Per-worker accumulation buffers. Virtually every high-throughput
engine gives each thread or process a private block of counters that it
increments with plain (unlocked) arithmetic, then merges into a global
aggregate on a slow cadence. Oracle’s V$ fixed tables, SQL Server’s DMVs,
and MySQL’s performance_schema all rest on per-thread instrument buffers
aggregated on read or on a timer. The merge is the only synchronized
operation, so the cost of instrumentation on the hot path is a single
non-atomic increment. PostgreSQL’s pending entries are exactly this
buffer.
A keyed registry of shared counters. The shared aggregate is rarely a
flat array — the set of objects (tables, functions) is dynamic, so it is a
hashtable keyed by an object identifier. The registry must support
concurrent lookup, insert (first time an object is touched), and delete
(object dropped), which pushes designs toward partitioned/striped hash
tables with per-partition locks rather than one global lock. PostgreSQL
uses dshash, a dynamic-shared-memory hashtable with partitioned locking.

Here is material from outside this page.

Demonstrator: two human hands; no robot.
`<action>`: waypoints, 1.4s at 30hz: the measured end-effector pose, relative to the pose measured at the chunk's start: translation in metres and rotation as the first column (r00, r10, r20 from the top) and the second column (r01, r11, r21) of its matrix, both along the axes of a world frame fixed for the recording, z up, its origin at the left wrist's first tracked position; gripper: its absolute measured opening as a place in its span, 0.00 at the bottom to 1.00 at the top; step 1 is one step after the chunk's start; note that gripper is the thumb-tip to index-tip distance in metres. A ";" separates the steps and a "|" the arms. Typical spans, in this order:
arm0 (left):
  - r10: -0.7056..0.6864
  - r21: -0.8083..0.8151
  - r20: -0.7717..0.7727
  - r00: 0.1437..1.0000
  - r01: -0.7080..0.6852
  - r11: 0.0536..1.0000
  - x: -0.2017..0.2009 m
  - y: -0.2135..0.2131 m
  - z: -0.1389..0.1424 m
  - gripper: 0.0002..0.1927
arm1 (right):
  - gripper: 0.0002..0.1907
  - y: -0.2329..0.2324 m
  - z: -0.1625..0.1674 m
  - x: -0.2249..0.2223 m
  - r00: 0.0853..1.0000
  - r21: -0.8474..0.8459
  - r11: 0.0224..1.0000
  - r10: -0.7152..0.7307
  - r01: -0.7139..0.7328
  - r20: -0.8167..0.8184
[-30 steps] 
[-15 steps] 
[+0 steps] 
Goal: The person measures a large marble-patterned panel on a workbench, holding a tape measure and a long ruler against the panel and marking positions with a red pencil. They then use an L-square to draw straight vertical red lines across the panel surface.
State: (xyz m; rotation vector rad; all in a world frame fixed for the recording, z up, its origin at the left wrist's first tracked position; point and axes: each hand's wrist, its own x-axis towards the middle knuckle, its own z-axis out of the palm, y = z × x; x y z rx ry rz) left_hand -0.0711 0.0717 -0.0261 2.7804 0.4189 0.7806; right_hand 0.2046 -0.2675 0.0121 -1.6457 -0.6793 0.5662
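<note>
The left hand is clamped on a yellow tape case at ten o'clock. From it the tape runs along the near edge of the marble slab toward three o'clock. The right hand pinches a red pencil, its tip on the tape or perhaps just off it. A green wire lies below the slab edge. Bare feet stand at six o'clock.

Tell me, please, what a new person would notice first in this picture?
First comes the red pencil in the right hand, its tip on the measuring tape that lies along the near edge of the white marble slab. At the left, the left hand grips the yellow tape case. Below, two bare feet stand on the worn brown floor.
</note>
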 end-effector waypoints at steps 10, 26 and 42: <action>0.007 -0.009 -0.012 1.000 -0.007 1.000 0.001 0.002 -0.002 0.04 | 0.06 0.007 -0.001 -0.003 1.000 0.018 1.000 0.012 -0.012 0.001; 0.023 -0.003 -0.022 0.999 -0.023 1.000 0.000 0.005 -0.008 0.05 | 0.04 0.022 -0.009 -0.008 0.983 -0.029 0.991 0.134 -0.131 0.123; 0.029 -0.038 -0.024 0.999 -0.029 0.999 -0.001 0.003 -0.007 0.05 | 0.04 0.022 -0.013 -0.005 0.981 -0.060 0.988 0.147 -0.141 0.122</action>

Reference-counted entry lifetime. Once counters live in a shared
registry and can be dropped concurrently with being read or updated, the
entry needs a lifetime independent of its presence in the hashtable. The
canonical pattern is a refcount: the entry carries a count of outstanding
users, a “logically deleted” tombstone flag, and is physically freed only
when the count hits zero. This is the same pattern as Linux’s dput()
dentry cache, Java’s PhantomReference-based cleanup, or any read-copy-
update scheme. The subtlety is the reuse race: between a backend
deciding to free an entry and actually freeing it, the slot can be reused
for a new object with the same key (OID wraparound, replication-slot index
reuse). A monotonic generation/epoch counter on the entry lets a
late releaser detect “the thing I was about to free is not the thing
that’s here now” and back off.
Snapshot isolation for readers. A reader scanning many counters wants
a consistent picture, not a torn read where table A’s count is from time
t1 and table B’s is from t2. Engines offer a materialized snapshot mode
(copy everything once, read from the copy) for consistency, and a
direct mode for freshness. PostgreSQL exposes this as the
stats_fetch_consistency GUC with three settings (none, cache,
snapshot).
Durability on the slow path. Because the totals are pure accumulation, they are flushed to disk lazily — typically by a dedicated background process at checkpoint or shutdown, never on the transaction commit path, since losing a few seconds of stats on a crash is acceptable (the engine discards all of them on crash anyway). This is the opposite of WAL’s synchronous discipline: stats durability is best-effort by design.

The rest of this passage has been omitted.